Create a topic with 1 partition and 2 RF
Send some messages to the topic, wait for the segments to roll over, and upload them to remote storage.
Ensure that the log-start-offset < local-log-start-offset
Stop all the nodes where the replica is placed.
Delete the replication-offset-checkpoint, recovery-point-offset-checkpoint, and kafka_cleanshutdown files on one node that is about to be started first.
Start the remaining nodes
The high-watermark will be set to log-start-offset and the leader will throw OFFSET_OUT_OF_RANGE errors for the follower fetch-requests and cannot accept the produce requests.

Commands:

 sh kafka-topics.sh --create --topic tieredTopic --partitions 1 --replication-factor 2 --bootstrap-server localhost:9092 \
    --config remote.storage.enable=true --config local.retention.ms=60000 --config retention.ms=7200000 \
    --config segment.bytes=104857600 --config file.delete.delay.ms=1000

sh kafka-producer-perf-test.sh --topic tieredTopic --num-records 120000 --record-size 1024 --throughput -1 --producer-props bootstrap.servers=localhost:9092

Committer Checklist (excluded from commit message)

Verify design and implementation
Verify test coverage and CI build status
Verify documentation (including upgrade notes)

junrao

@kamalcph : Thanks for the PR. Left a few comments.

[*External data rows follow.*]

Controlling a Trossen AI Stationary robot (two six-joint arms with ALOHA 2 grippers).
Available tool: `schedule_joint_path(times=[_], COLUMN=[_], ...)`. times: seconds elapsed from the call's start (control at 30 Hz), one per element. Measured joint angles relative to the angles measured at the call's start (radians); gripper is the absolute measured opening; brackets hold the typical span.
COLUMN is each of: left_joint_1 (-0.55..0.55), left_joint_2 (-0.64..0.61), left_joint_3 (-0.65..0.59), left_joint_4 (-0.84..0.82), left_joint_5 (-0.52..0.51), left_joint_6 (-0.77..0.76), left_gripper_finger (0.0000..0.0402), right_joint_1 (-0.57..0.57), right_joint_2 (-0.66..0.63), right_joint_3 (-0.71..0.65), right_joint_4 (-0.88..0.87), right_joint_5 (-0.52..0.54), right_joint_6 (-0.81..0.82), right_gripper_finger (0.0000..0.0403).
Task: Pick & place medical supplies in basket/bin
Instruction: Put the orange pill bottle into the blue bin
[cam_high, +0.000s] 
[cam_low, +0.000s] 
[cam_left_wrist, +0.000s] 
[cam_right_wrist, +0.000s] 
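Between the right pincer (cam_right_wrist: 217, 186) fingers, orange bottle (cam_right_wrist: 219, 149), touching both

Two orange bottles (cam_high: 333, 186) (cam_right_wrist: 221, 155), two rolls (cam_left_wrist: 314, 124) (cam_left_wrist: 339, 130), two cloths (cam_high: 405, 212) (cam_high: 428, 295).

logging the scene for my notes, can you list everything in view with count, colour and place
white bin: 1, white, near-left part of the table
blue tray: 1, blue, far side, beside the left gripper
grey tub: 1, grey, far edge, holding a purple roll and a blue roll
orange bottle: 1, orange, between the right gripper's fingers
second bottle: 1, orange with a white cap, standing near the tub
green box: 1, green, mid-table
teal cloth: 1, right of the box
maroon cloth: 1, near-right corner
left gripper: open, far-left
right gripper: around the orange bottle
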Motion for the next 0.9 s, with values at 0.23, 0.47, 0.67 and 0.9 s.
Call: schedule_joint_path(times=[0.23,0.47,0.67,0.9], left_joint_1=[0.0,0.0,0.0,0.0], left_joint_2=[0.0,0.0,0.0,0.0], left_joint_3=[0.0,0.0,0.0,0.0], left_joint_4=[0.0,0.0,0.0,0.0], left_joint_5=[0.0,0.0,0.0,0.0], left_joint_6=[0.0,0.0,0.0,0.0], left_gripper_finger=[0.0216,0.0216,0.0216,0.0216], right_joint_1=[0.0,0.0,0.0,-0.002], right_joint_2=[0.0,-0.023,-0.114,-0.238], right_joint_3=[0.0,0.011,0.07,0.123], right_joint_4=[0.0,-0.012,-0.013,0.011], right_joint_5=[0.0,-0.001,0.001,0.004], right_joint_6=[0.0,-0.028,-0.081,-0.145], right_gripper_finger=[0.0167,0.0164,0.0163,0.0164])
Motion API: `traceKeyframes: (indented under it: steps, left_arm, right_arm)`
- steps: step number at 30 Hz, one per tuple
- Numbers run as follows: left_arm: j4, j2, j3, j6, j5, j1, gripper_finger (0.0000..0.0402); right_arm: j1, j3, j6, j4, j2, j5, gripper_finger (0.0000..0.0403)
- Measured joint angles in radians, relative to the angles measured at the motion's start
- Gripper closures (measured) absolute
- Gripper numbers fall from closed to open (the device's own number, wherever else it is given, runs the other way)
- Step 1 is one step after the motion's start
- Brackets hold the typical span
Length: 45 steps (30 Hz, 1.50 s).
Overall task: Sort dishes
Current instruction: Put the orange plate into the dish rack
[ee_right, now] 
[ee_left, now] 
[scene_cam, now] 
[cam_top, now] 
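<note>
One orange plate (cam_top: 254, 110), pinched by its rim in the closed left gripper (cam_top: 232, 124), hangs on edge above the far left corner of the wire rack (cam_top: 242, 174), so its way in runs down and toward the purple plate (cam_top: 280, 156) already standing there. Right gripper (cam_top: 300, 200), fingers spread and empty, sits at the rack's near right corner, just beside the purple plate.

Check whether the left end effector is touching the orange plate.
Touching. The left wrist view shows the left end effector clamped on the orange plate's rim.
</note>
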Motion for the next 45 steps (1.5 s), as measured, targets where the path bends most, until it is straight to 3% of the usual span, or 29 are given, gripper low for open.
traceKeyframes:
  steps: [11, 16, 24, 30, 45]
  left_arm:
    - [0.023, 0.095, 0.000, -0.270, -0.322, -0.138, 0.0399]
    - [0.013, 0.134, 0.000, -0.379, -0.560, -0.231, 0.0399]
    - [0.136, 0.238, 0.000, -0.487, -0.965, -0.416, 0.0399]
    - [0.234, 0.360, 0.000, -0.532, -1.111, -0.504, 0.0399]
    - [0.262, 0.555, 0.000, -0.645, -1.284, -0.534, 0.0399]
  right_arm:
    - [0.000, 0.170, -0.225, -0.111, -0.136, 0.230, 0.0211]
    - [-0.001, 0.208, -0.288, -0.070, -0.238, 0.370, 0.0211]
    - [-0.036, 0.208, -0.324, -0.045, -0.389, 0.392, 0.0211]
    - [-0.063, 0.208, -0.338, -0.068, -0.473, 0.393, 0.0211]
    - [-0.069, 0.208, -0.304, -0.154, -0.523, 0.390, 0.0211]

storage/src/main/java/org/apache/kafka/storage/internals/log/LogOffsetMetadata.java

core/src/main/scala/kafka/log/UnifiedLog.scala

storage/src/main/java/org/apache/kafka/storage/internals/log/LogOffsetMetadata.java

kamalcph · 2024-05-07T09:34:09Z

@junrao @satishd @chia7712 @showuon

Updated the test plan in the summary. Verified that the patch fixes the issue by running the trunk and patched build. With the fix, the high-watermark value gets updated to the valid offset. Please take a look when you get chance.

showuon

Thanks for the PR. One question: So when we temporarily set high-watermark as LogOffsetMetadata(0) for the leader, we're waiting for the high-watermark gets updated after followers fetch from the leader, right?

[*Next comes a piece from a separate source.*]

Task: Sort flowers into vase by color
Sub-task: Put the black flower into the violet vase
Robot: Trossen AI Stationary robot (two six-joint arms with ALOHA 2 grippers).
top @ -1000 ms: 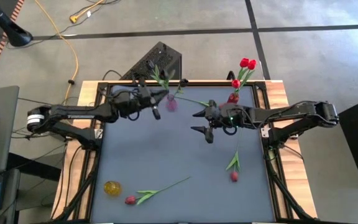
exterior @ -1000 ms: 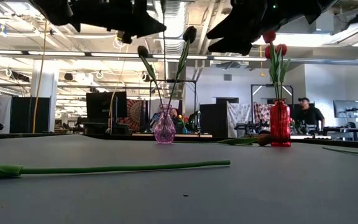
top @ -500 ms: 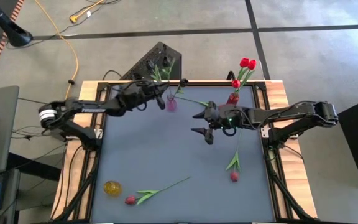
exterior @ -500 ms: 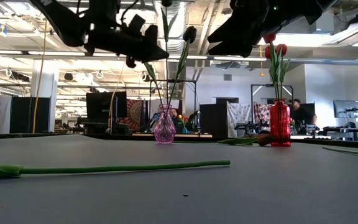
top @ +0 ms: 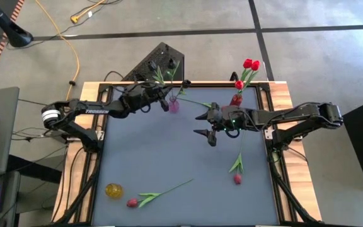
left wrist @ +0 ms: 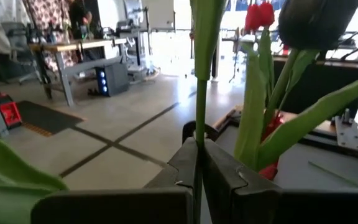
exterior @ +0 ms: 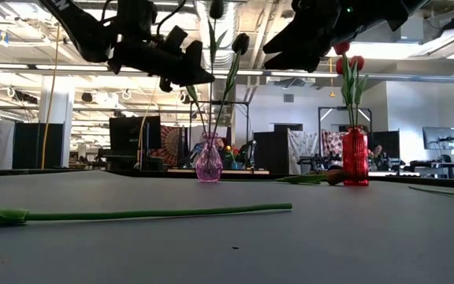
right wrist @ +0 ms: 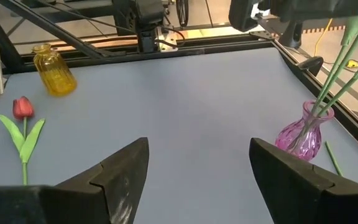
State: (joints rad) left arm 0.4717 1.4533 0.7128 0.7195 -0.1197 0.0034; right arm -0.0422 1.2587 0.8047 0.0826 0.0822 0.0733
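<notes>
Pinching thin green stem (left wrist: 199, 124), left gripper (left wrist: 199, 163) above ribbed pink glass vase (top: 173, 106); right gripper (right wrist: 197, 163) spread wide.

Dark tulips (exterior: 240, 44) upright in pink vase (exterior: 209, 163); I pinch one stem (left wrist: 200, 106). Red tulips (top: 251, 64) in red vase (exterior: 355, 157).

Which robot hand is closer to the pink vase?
The left. The left gripper is right beside the pink vase, pinching a flower stem above it. The right gripper hangs open farther off, over the middle of the table.
</notes>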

showuon · 2024-05-08T03:17:01Z

core/src/main/scala/kafka/log/UnifiedLog.scala

@@ -1424,11 +1424,18 @@ class UnifiedLog(@volatile var logStartOffset: Long,

  /**
    * Given a message offset, find its corresponding offset metadata in the log.
-    * If the message offset is out of range, throw an OffsetOutOfRangeException
+    * 1. If the message offset is lesser than the log-start-offset, then throw an OffsetOutOfRangeException


For case 1, it looks like we never throw OffsetOutOfRangeException now, doesn't it?

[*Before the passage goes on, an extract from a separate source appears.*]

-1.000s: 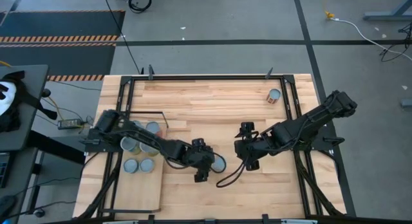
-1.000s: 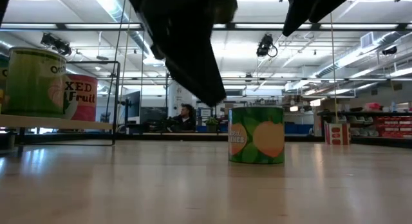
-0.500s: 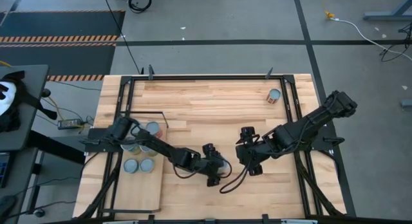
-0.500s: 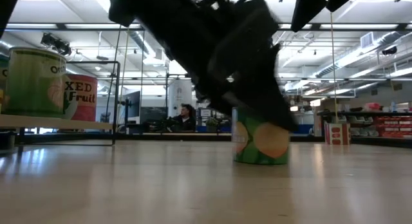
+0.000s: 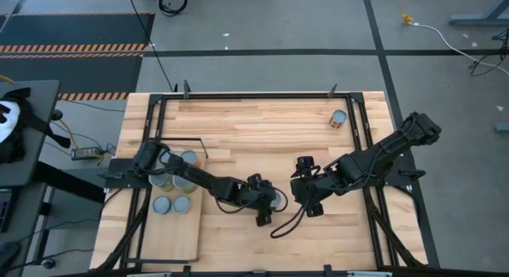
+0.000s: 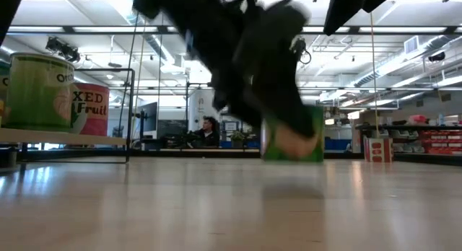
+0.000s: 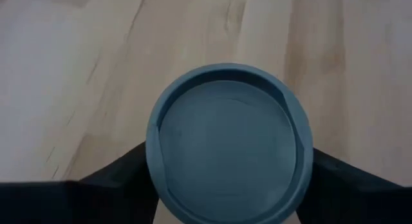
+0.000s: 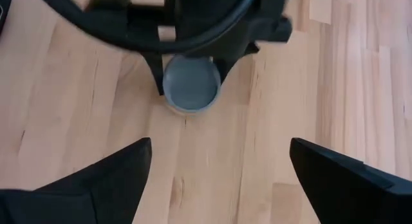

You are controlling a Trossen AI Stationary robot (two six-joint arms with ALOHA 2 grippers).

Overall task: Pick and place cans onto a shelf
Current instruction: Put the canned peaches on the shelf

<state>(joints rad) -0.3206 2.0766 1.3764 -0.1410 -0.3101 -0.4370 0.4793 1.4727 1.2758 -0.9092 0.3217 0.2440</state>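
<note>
Green-labelled can (image 6: 292,132) with a grey lid, mid-surface, clasped between the fingers (image 7: 116,176) of the left end effector (image 5: 269,207) and seen just clear of the surface in the low view. Right end effector (image 5: 306,199), fingers spread and empty, waits just beside it. Four cans stand on the shelf (image 5: 171,233); another can (image 5: 339,118) sits at the far right.

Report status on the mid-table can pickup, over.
Left gripper straddling the green-label can at mid-table, fingers on both sides, grip unconfirmed. Right gripper open, hovering beside it. Shelf holds several cans; path there looks clear.
</note>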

checkLogStartOffset will throw OffsetOutOfRangeException if the offset is lesser than the logStartOffset.

Should we avoid throwing the error and return message-only metadata when the offset is lesser than the log-start-offset?

While updating the UnifiedLog#updateLogStartOffset, the HWM also gets updated and it doesn't hit the fetchHighWatermarkMetadata (or) convertToOffsetMetadataOrThrow so the call will succeed even when current-log-start-offset > old-HWM.

Ah, OK. Thanks.

While updating the UnifiedLog#updateLogStartOffset, the HWM also gets updated and it doesn't hit the fetchHighWatermarkMetadata (or) convertToOffsetMetadataOrThrow so the call will succeed even when current-log-start-offset > old-HWM.

For UnifiedLog#updateLogStartOffset, I think it's safe we didn't throw exception when current-log-start-offset > old-HWM because it will be called when initialization or maybeIncrementLogStartOffset. In the latter, we've checked newLogStartOffset > logStartOffset already.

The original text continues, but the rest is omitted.